In [2_data_aquisition_aqi.ipynb](2_data_aquisition_aqi.ipynb), we've collected AQI data from all the monitoring stations in the San Joaquin county of the state of California. The goal of this notebook is to condense these daily summaries of AQI data from multiple stations in the county to an yearly estimate of AQI in the city Stockton, CA.
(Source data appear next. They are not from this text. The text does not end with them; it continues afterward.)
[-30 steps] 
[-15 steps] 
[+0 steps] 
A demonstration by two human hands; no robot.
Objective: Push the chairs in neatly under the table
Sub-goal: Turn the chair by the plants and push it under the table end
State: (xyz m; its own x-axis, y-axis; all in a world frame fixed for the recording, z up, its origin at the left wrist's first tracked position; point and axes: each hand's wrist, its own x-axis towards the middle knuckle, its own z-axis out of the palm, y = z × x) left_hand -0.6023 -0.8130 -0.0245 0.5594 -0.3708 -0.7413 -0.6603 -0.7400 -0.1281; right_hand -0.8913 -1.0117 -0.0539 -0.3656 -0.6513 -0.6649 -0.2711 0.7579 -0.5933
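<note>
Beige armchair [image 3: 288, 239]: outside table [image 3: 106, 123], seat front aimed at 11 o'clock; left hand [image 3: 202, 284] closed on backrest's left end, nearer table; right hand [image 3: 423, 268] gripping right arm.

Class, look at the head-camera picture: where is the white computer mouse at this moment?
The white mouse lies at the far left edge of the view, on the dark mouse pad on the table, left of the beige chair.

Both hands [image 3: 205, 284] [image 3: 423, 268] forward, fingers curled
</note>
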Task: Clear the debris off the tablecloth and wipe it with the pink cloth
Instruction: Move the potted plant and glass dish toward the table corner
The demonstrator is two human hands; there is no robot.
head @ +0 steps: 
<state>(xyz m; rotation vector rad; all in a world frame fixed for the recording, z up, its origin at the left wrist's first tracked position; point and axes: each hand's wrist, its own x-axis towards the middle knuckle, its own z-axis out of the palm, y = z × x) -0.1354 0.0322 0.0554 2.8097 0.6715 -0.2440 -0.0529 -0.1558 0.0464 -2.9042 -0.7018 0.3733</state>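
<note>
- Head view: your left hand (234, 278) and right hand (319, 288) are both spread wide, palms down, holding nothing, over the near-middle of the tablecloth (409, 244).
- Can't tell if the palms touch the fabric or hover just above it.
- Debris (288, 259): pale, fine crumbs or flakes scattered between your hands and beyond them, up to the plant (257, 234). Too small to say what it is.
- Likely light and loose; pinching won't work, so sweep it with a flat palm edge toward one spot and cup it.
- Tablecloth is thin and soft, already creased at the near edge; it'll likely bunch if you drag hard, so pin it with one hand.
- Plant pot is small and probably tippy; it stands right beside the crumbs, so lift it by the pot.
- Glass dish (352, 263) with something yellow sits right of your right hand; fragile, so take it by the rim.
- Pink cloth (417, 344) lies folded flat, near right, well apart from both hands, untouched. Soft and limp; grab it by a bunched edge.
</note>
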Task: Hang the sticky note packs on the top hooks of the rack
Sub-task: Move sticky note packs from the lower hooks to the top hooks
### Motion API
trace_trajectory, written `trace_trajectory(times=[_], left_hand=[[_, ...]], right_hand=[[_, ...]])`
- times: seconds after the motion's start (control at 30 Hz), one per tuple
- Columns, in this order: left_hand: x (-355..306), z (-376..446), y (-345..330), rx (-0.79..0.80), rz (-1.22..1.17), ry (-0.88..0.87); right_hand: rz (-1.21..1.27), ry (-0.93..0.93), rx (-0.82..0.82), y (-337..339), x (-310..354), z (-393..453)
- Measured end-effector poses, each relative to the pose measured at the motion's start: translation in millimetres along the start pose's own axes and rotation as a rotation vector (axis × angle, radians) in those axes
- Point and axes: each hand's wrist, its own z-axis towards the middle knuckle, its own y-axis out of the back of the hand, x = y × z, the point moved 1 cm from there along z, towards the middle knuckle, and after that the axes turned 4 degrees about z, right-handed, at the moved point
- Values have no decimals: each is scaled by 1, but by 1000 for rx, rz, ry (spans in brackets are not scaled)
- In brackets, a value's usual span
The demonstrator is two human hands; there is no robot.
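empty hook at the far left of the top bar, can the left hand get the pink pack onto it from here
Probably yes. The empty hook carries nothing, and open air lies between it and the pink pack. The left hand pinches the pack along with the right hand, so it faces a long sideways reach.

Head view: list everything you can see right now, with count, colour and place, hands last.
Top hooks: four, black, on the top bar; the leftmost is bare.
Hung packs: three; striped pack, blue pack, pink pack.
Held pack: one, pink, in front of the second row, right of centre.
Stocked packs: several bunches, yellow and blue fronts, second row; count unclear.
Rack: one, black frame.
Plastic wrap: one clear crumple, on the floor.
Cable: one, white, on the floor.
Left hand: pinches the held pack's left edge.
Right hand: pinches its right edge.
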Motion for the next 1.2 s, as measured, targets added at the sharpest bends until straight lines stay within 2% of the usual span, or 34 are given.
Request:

This would facilitate us to easily analyse how the estimated AQI index of Stockton city has changed over the past 60 years. Creating this yearly aggregate would also allow us to draw comparisons with an yearly aggregate of smoke estimates that we'll calculate in [4_smoke_estimates.ipynb](4_smoke_estimates.ipynb)

### Preliminaries
First we start with some imports statements

In [1]:
import pandas as pd
import polars as pl
from pyproj import Geod

We proceed to load the data that was generated in the previous step, i.e, [2_data_aquisition_aqi.ipynb](2_data_aquisition_aqi.ipynb). This data would contain the daily summaries of the gaseous and particle data from the monitoring stations in the county of interest, for the last 60 years.

In [2]:
# Loading the gaseous and particulate data
gaseous_data = pl.from_dataframe( pd.read_csv("generated_files/intermediate/gaseous_AQI_1964-2024.csv") )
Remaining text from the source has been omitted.